The only scenario I can think of where this might make sense is when you have a large list consisting of several groups of related items, where one or more items logically fits into more than one group so you want to display it in both sections.

I'm guessing your design didn't account for the fact that there may be multiple identical entries and that this omission will have other usability repercussions that are more significant than this problem. Of course, I understand that you may be doing something I haven't thought of where it totally makes sense to do what you're doing, in which case you can feel free to ignore my comments.

Consider for a moment that most users are NOT programmers, and have no idea that 2 items in a list being the same could be a problem, and you'll understand how this problem can arise. Also: users may enter the same thing in twice by accident, but not notice it at first, leading to this situation.
Keithius
+1  A: 

There are cases where having duplicate items in the list is not only valid, but desirable. Consider the OpenFileDialog combo box that you see in Visual Studio when you press the Open File button. This shows a combo box with items like 'My Computer', 'Desktop', 'My Documents', etc. For folder names, only the short name is in the list. The full path is not displayed. And so it is very possible that a folder has the same (short) name as one of its descendants.

So imagine the following folder structure:

C:\
C:\A
C:\A\B
C:\A\B\A

A perfectly valid structure. In my implementation I set the DataSource property to a BindingList of objects. The ValueMember of the object is the full file name, and the DisplayMember is the short file name.

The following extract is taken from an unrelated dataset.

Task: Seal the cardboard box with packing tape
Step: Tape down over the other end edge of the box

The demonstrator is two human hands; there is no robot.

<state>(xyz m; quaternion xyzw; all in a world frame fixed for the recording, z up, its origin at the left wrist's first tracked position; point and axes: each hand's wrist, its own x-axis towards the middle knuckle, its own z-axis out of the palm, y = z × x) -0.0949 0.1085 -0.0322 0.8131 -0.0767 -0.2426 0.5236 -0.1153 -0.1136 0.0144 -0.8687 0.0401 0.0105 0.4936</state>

The combo box should display:

C:\
    A
        B
            A

Perfectly good UI design. The indentation suggests the nesting of the folders.

But when I set the combo box's SelectedValue to "C:\A\B\A" the wrong item gets selected. The item that should be selected is the last (4th item) in the list, but instead the 2nd item (index 1) is selected. And setting SelectedIndex=3 does not behave as intended. Again, the second item is selected, not the last.

What appears to be happening here is that when setting SelectedValue or SelectedIndex, the value is being converted using the DisplayMember property, and the control is searching from beginning to end for a match. It should be searching using the ValueMember property. Sample code is below. Appreciated if anyone can confirm this is a bug, or something that I have done wrong.

using System;
using System.Collections.Generic;
using System.ComponentModel;
using System.Data;
using System.Drawing;
using System.Text;
using System.Windows.Forms;

namespace ComboBoxTest
{
   public partial class Form1 : Form
   {
      public Form1()
      {
         InitializeComponent();
      }

      private void Form1_Load(object sender, EventArgs e)
      {
         if (DesignMode)
            return;

         BindingList<CBItem> items = new BindingList<CBItem>();
         items.Add(new CBItem("A", @"C:\A"));
         items.Add(new CBItem("B", @"C:\A\B"));
         items.Add(new CBItem("A", @"C:\A\B\A"));

         comboBox.DisplayMember = "DisplayValue";
         comboBox.ValueMember = "RealValue";
         comboBox.DataSource = items;

         comboBox.SelectedValue = @"C:\A\B\A";
      }
   }

   class CBItem
   {
      public CBItem(string displayValue, string realValue)
      {
         _displayValue = displayValue;
         _realValue = realValue;
      }

      private readonly string _displayValue, _realValue;

      public string DisplayValue { get { return _displayValue; } }
      public string RealValue { get { return _realValue; } }
   }
}
A: 

A similar problem occurs without having identical items if you enter free text, which does not match exactly but the first characters. If the user does not open the dropdown no re-sync happen and the selected index is -1 as expected. (Not selecting one of the items is what the user intends to do) Now the user closes the dialog and open it again. You, as the programmer, restore the combobox with the text the user entered and the text is auto-completed to the item partial matching without firing the event. If the user closes the dialog the text has changed without notice. This problem does not occur if the text does not match any item.